When Tova Friedman was five years old, she lost her name.

“27,633. I don’t know my social security number, but I know this,” says Friedman, who still has that number tattooed on the inside of her left arm. She received it upon arriving at Auschwitz concentration camp when she was five years old.

“No, I’ll never forget. I couldn’t forget because that was my name for a long time. I didn’t have a name and they called a number and I had to say, ‘Here.’”

More than 1.1 million men, women and children were killed by Nazi forces at Auschwitz. Friedman and her mother made it out alive.


What You Need To Know

  • Tova Friedman was sent to Auschwitz at 5 years old, along with her mother

  • As killings ramped up near the end of the war, Friedman's mother hid her under a corpse

  • Friedman moved to New York when she was 12 and graduated from Brooklyn College
  • Friedman shares her story on TikTok and has more than 200,000 followers

“The woman who tattooed me said to me, ‘If you get out, you can get a long-sleeved shirt and you can cover it up and you won’t be ashamed.’ And I thought, ‘Did she say I’d get out? Really? What did she mean I’d get out? I didn’t know what freedom was, I never went to school, I didn’t have food. I grew up just like that. I thought that all Jews have to be killed.”

At four years old, Friedman and her parents were sent to a labor camp. Her mother was forced to sort through clothing left by Jews who had been killed and clean up their blood.

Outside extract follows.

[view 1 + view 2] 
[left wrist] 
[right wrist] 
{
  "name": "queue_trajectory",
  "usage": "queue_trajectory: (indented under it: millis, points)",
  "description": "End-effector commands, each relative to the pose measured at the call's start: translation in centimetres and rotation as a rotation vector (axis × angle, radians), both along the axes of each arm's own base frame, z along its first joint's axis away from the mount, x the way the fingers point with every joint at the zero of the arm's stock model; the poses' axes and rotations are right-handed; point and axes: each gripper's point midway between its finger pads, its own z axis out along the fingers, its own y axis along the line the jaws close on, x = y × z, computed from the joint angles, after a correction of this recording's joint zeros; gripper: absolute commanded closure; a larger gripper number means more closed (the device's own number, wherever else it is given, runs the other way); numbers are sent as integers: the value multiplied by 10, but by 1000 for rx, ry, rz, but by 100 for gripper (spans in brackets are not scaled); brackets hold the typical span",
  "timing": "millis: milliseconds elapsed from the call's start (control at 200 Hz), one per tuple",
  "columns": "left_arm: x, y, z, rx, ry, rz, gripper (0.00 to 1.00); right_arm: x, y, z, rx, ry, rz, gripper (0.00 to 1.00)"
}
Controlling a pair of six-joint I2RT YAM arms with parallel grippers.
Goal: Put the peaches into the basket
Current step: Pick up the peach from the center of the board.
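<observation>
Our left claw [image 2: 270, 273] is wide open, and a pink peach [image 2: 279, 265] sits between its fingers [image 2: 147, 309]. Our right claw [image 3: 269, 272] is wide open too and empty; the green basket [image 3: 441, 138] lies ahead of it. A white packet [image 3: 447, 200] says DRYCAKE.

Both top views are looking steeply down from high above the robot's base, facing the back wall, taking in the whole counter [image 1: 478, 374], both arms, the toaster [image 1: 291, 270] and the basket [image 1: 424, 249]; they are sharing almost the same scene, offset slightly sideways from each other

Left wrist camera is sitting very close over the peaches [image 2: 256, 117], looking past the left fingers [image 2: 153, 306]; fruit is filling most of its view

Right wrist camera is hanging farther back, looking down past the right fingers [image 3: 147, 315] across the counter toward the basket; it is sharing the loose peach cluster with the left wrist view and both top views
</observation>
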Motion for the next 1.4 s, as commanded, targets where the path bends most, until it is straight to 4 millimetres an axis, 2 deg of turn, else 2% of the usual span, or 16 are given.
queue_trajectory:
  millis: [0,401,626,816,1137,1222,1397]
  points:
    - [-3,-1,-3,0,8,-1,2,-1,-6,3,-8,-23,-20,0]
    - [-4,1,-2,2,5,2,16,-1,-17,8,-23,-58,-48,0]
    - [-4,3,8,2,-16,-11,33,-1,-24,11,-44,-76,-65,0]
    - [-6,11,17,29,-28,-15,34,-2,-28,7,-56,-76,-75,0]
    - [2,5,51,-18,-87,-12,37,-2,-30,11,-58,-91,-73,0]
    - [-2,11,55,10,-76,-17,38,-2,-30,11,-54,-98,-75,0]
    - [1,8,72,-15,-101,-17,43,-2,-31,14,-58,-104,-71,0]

“They did a very good job in breaking us," said Friedman. "I always say first they burned our books, then they broke us psychologically, then they killed our people.”

Upon arriving in Auschwitz, guards checked Friedman for weapons, tattooed the child and then cut off her hair.  

“It was traumatic seeing my braids on the ground and completely shaven," remembers Friedman.

As Nazi forces got word that the Allied Powers were gaining ground, Friedman remembers the horror that broke out at the camp, “They were shooting everyone they could see in order to have no witnesses but there were witnesses everywhere.”

Friedman lived to tell her story, in part, thanks to her mother, who she says helped hide her under a dead corpse to survive.

“She was still warm when my mother put me in because she had to manipulate her. She couldn’t manipulate her if she had been there for a few hours. So, she manipulated me in such a way that covered up the corpse with a blanket.”

On January 27, 1945 the Soviet Red Army liberated Auschwitz. The young girl with this number tattooed on her arm grew up to see many of her dreams come true. She moved to New York, earning a degree in psychology from Brooklyn College and now has a family of her own. Even 77 years after the liberation, she still shares the story of number 27,633.

“I speak as a witness for the 1.5 million children who were murdered so I speak for them and I honor their death. I don’t want them to be forgotten," said Friedman. “Remember us. Remember us. It makes me so sad. Remember us. They knew they were going to die. Those were their last words. Remember us. And that’s what I’m trying to do.”